Among the African descendants, Fidel will be remembered for his unswerving support for the anti-colonial struggles. Soon after the decisive victory of the revolution, in the early 1960s Comrade Castro and the revolutionary leadership introduced a call for a “Marshall Plan” type program for Latin America. To counter this, the John F. Kennedy administration launched the Alliance for Progress to stifle the progressive initiatives of Cuba to support the oppressed of the American hemisphere.
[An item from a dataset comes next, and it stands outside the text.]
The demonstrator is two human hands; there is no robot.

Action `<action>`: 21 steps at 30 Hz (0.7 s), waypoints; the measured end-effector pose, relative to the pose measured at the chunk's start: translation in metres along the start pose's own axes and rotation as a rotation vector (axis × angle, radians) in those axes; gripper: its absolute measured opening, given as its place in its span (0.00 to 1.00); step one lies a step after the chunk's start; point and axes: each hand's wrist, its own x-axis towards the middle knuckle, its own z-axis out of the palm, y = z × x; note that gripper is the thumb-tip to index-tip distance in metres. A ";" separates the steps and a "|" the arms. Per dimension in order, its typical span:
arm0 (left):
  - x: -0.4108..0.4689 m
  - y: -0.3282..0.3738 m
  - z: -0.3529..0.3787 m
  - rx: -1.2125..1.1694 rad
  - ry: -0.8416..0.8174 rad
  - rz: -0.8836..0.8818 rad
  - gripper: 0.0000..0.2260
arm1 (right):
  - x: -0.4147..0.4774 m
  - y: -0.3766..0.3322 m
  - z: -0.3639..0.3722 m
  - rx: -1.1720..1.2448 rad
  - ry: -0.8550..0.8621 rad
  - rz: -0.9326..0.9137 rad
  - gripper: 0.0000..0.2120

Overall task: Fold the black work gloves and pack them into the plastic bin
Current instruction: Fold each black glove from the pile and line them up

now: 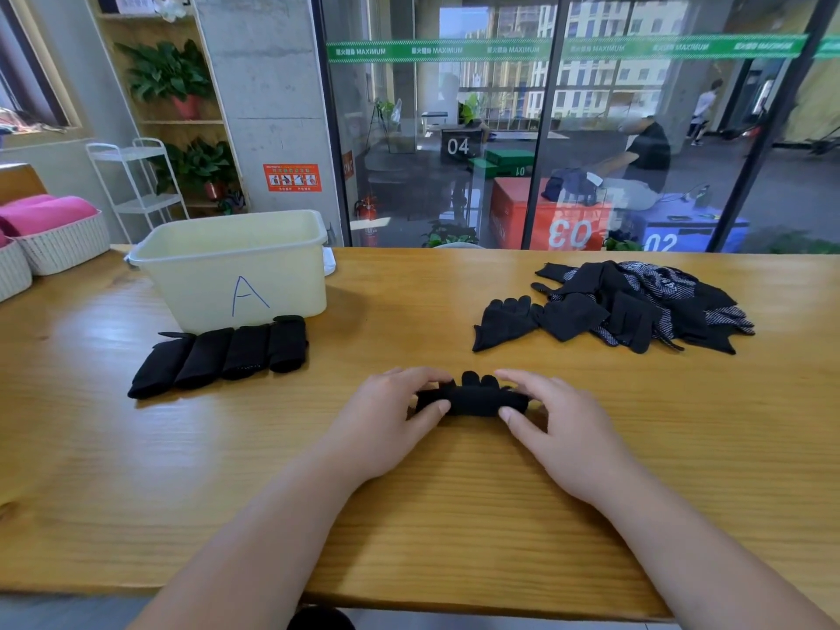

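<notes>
Head view: left hand (391, 416) & right hand (550, 420) each held a narrow grip on one end of a half-rolled black fabric work glove (470, 400), prob. to keep the fold tight. The cream plastic bin (182, 284) sat beyond-left of the grip; unfolded black glove pile (636, 306) beyond-right.

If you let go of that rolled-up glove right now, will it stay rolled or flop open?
It would probably loosen: the glove is soft cloth, and the left hand and right hand pinch its ends. It likely won't fully unroll, since four folded gloves by the bin lie rolled unheld. It looks light and floppy, like the limp pile.
</notes>
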 end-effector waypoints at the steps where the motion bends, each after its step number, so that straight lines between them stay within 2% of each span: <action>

It was among African Americans in the USA where the solidarity was manifest in numerous ways. Castro encouraged African Americans to visit Cuba, as a non-discriminatory country, and provided refuge for Pan African revolutionaries such as Robert Williams. Up to today, Assata Shakur is being protected in Cuba by the Cuban state. His visit to Harlem in 1960, talks with Malcolm X and other African-American leaders reaffirmed the growing ties between the two communities.
A decade later he was one of the first to support President Salvador Allende against the right-wing elements of the Chilean military. In many ways it was the solidarity of the African progressive forces that cautioned the USA against an open invasion after the Bay of Pigs debacle in 1961. After that it was reported that there were over 600 attempts at the life of Comrade Castro by the US intelligence services.
Comrade Castro had deep and abiding ties to Africa, beginning with his connections to the African descendent community in Cuba. After visits in the 1970s to Guinea and Algeria, he led Cuba to become a member of the Non-Aligned Movement, and encouraged revolutionary movements everywhere, including Vietnam and Palestine. Comrade Castro actively supported the liberation forces of Africa and sent military advisers to assist Angolan President Agostinho Neto in 1975. Cuba then strengthened its support of the revolutionary forces in Mozambique and Southern Africa. In 1977 Comrade Castro was able to tour Algeria, Libya, Ethiopia, Somalia, Tanzania, Mozambique and Angola and in each country was warmly greeted as a true friend of African liberation.
During the period of the Reagan and Thatcher counter-revolution, the CIA and apartheid intensified their efforts to crush the freedom fighters in South Africa and Namibia. When the United States and South Africa increased their support for the forces of UNITA in Angola and the MNR in Mozambique, the Cuban government dispatched over 25,000 troops to Angola which led to a major victory at Cuito Cuanavale. Fidel Castro personally worked with the commanders on the ground, and his military clarity during the battles at Cuito Cuanavale led to the decisive victory. This was the battle that changed the history of Africa and ended white minority rule in Namibia and South Africa. Afterwards Castro rightly stated that, “The history of Africa will be divided into before and after Cuito Cuanavale.”
Comrade Castro supported the Global Reparations campaign and his support for the position of the Caribbean position at the World Conference Against Racism in Durban in 2001 shifted the position of most of the progressive forces in Latin America to support the reparative claims of African descendants in the Americas. Pan Africanists remember Fidel Castro and the Cuban revolutionaries for their strong support for the health programs in Africa at a moment when the IMF and the World Bank called on governments to cut health expenditures. It was this tradition which was manifest in 2014 when Cuba dispatched thousands of doctors to West Africa to assist Africans in containing the Ebola virus.
The North American delegation of the Global Pan African movement salutes the bravery and focus of Comrade Fidel as we pledge to continue the fight against capitalism and racism.
Hasta la Victoria Siempre! Patria o Muerte! Venceremos!